◆ EXERCISE ◆
Lines from the opening of the material through the line containing "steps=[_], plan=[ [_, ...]" must be duplicated word for word. Pictures are not.

◆ DATA EXCERPT ◆
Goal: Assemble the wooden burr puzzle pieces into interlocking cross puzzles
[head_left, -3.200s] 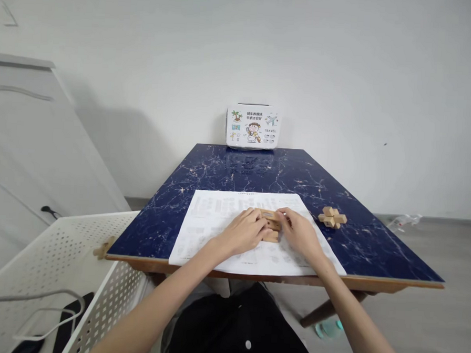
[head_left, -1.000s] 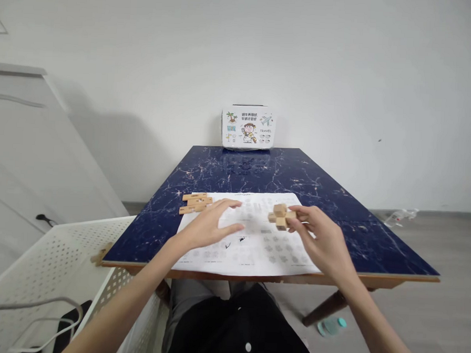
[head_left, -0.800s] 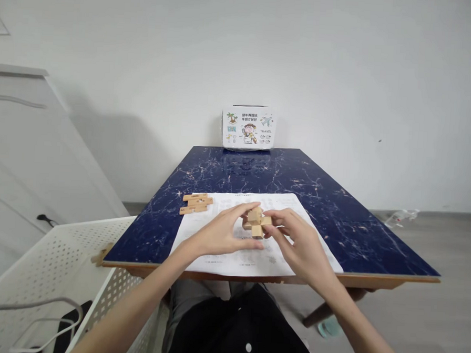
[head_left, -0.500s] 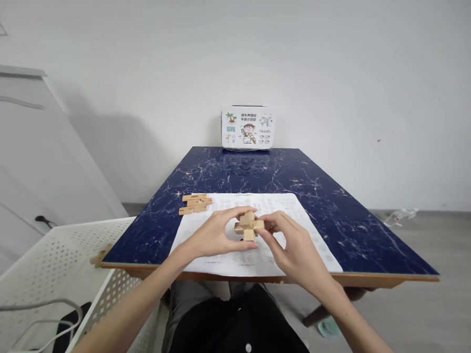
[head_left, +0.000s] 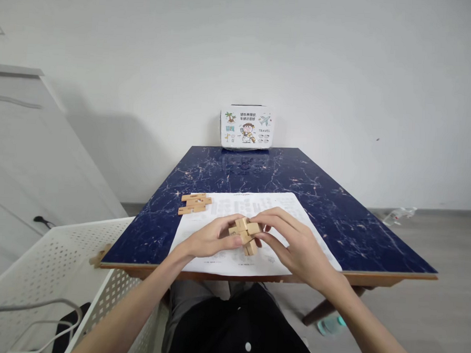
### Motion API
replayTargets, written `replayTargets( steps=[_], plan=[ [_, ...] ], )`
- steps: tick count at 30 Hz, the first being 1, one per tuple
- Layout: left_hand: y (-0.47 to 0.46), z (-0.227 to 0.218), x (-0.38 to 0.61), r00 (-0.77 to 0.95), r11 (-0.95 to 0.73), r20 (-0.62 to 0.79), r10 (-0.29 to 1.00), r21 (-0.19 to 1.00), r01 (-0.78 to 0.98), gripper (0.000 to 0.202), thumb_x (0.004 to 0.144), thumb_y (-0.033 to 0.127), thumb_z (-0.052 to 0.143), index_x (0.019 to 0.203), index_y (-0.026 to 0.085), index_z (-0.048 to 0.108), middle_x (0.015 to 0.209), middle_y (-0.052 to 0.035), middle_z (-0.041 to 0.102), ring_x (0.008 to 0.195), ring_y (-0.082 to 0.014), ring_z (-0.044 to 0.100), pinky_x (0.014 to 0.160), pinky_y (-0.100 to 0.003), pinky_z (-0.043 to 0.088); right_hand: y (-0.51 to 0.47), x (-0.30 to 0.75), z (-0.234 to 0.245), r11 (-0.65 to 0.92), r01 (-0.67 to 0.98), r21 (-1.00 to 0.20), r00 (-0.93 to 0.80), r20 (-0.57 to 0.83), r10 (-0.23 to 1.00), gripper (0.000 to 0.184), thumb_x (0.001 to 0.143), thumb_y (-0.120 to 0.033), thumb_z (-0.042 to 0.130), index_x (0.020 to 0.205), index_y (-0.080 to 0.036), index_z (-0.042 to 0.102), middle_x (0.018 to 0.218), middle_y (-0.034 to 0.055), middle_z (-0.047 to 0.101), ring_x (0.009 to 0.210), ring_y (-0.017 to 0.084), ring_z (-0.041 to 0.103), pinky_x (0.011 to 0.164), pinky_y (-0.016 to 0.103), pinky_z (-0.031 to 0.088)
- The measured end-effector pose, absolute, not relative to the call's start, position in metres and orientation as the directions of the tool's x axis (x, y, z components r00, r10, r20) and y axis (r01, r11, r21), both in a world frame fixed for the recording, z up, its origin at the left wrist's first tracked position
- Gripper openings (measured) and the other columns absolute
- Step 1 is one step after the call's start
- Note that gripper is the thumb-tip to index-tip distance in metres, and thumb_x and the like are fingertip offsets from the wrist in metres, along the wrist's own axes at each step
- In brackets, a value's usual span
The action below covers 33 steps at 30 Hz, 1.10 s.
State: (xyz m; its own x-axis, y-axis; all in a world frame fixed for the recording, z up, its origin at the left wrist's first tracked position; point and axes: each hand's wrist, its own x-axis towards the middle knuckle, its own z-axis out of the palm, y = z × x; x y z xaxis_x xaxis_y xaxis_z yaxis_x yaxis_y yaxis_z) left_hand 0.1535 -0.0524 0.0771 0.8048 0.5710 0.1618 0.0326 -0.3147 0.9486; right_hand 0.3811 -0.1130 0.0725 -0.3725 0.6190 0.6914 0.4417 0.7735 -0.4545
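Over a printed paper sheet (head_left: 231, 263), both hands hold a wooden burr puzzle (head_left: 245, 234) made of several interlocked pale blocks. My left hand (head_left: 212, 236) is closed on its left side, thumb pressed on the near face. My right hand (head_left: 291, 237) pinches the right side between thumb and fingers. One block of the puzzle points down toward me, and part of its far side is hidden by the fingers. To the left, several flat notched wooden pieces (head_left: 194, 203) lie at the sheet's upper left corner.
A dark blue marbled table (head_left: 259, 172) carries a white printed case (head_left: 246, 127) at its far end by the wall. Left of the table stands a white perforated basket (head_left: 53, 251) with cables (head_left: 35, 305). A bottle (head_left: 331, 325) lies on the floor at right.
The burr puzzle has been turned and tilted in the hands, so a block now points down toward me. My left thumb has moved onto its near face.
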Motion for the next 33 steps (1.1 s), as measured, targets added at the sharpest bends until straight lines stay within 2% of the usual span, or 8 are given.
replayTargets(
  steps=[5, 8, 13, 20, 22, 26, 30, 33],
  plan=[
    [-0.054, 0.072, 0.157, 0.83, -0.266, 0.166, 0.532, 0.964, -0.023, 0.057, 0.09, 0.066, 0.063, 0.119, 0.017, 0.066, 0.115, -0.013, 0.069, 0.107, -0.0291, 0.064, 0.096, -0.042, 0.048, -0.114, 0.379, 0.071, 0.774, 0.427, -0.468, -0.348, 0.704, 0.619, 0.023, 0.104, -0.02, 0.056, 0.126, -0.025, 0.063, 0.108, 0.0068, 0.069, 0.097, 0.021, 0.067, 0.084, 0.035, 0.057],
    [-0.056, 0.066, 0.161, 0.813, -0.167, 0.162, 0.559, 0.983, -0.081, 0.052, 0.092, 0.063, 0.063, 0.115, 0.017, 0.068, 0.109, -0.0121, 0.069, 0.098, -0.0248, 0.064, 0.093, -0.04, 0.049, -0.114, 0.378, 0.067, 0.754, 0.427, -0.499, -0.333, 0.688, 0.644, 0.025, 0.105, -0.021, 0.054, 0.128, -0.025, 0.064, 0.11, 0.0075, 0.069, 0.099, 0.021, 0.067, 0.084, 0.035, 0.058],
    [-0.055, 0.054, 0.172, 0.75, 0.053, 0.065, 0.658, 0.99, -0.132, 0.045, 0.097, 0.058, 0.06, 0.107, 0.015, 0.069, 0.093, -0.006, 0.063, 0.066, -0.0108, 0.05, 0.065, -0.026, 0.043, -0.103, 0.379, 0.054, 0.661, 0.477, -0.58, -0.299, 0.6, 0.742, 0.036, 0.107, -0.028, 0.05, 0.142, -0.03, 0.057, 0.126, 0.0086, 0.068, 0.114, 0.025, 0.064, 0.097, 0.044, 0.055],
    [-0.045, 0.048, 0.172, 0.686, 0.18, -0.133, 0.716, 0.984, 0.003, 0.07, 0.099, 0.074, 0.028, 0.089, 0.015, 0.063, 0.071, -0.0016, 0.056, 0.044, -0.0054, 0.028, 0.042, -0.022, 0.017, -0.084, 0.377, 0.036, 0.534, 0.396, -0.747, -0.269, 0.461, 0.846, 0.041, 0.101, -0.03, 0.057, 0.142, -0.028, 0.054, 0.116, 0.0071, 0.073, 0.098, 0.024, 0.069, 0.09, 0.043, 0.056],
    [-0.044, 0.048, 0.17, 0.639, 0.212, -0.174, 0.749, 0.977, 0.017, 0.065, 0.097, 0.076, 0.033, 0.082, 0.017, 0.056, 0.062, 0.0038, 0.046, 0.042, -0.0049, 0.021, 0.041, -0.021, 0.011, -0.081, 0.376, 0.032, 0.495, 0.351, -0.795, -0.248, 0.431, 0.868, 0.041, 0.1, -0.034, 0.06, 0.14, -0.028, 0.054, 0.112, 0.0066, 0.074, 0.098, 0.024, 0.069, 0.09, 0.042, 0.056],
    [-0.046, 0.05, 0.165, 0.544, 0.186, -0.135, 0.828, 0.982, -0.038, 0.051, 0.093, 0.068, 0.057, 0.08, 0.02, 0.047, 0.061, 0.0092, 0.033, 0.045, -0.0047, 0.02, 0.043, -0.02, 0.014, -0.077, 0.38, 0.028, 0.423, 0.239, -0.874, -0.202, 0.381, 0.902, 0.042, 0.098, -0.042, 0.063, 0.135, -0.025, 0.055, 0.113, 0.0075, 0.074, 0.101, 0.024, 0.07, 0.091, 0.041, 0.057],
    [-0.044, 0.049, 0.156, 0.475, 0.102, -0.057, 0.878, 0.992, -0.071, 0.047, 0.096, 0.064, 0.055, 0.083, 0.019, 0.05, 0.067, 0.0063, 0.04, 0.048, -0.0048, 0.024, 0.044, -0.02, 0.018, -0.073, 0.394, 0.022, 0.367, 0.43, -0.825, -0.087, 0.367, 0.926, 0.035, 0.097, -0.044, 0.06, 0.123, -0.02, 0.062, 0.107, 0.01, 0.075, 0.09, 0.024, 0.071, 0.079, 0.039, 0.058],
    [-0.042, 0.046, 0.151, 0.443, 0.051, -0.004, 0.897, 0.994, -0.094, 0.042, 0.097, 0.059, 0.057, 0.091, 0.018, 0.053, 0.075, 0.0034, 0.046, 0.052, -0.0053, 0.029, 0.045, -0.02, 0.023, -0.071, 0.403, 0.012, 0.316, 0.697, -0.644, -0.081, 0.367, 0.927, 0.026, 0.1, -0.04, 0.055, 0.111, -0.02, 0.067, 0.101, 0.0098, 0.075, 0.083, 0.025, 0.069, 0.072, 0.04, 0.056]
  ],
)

◆ ANSWER SPACE ◆
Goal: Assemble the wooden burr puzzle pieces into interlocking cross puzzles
[head_left, -3.200s] 
[head_left, -1.000s] 
[head_left, -0.800s] 
[head_left, -0.500s] 
[head_left, +0.000s] 
### Motion API
replayTargets, written `replayTargets( steps=[_], plan=[ [_, ...] ], )`

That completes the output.